Let's quickly check that this implementation is working. The following code should run without errors if our Adam code is working.

In [4]:
# N is batch size; D_in is input dimension;
# H is hidden dimension; D_out is output dimension.
N, D_in, H, D_out = 64, 1000, 100, 10

# Create random Tensors to hold inputs and outputs
x = torch.randn(N, D_in)
y = torch.randn(N, D_out)

# Use the nn package to define our model and loss function.
model = torch.nn.Sequential(
    torch.nn.Linear(D_in, H),
    torch.nn.ReLU(),
    torch.nn.Linear(H, D_out),
)
loss_fn = torch.nn.MSELoss(reduction='sum')

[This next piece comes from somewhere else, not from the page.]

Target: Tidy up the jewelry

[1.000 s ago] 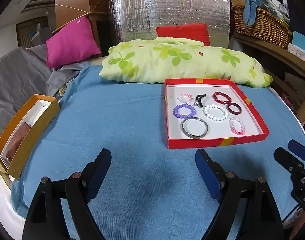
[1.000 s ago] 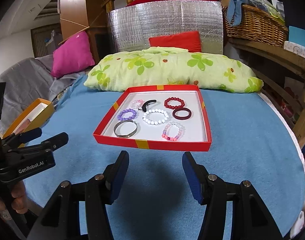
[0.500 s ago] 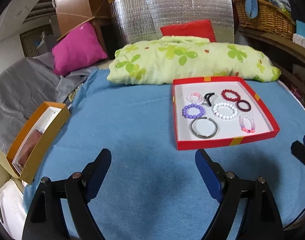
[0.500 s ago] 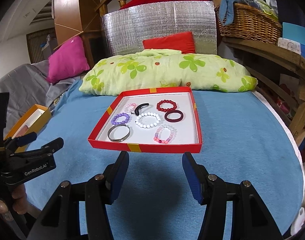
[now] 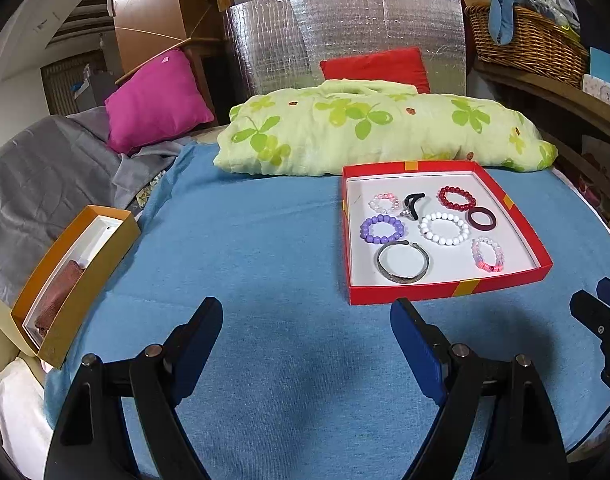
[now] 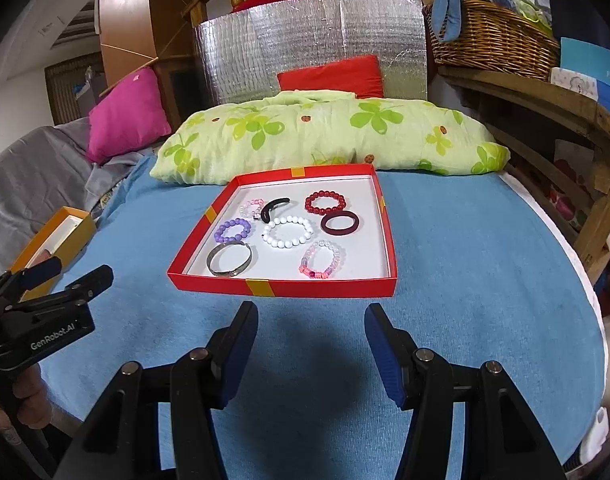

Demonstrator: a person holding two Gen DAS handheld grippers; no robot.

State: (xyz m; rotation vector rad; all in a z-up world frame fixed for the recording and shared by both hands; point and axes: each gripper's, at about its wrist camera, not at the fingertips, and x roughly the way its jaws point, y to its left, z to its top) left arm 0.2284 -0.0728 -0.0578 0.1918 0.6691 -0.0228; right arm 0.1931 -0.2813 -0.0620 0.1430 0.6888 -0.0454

# Use our implementation of Adam
learning_rate = 1e-4
optimizer = Adam(model.parameters(), lr=learning_rate)
for t in range(500):
    # Forward pass: compute predicted y by passing x to the model.
    y_pred = model(x)

    # Compute and print loss.
    loss = loss_fn(y_pred, y)
    if t % 100 == 99:
        print(t, loss.item())

    # Before the backward pass, use the optimizer object to zero all of the
    # gradients for the variables it will update (which are the learnable
    # weights of the model). This is because by default, gradients are
    # accumulated in buffers( i.e, not overwritten) whenever .backward()
    # is called. Checkout docs of torch.autograd.backward for more details.
    optimizer.zero_grad()

    # Backward pass: compute gradient of the loss with respect to model
    # parameters
    loss.backward()

    # Calling the step function on an Optimizer makes an update to its
    # parameters
    optimizer.step()

99 63.04720687866211
199 1.6846511363983154
299 0.009795689955353737
399 0.00013946012768428773
499 1.3764803952653892e-05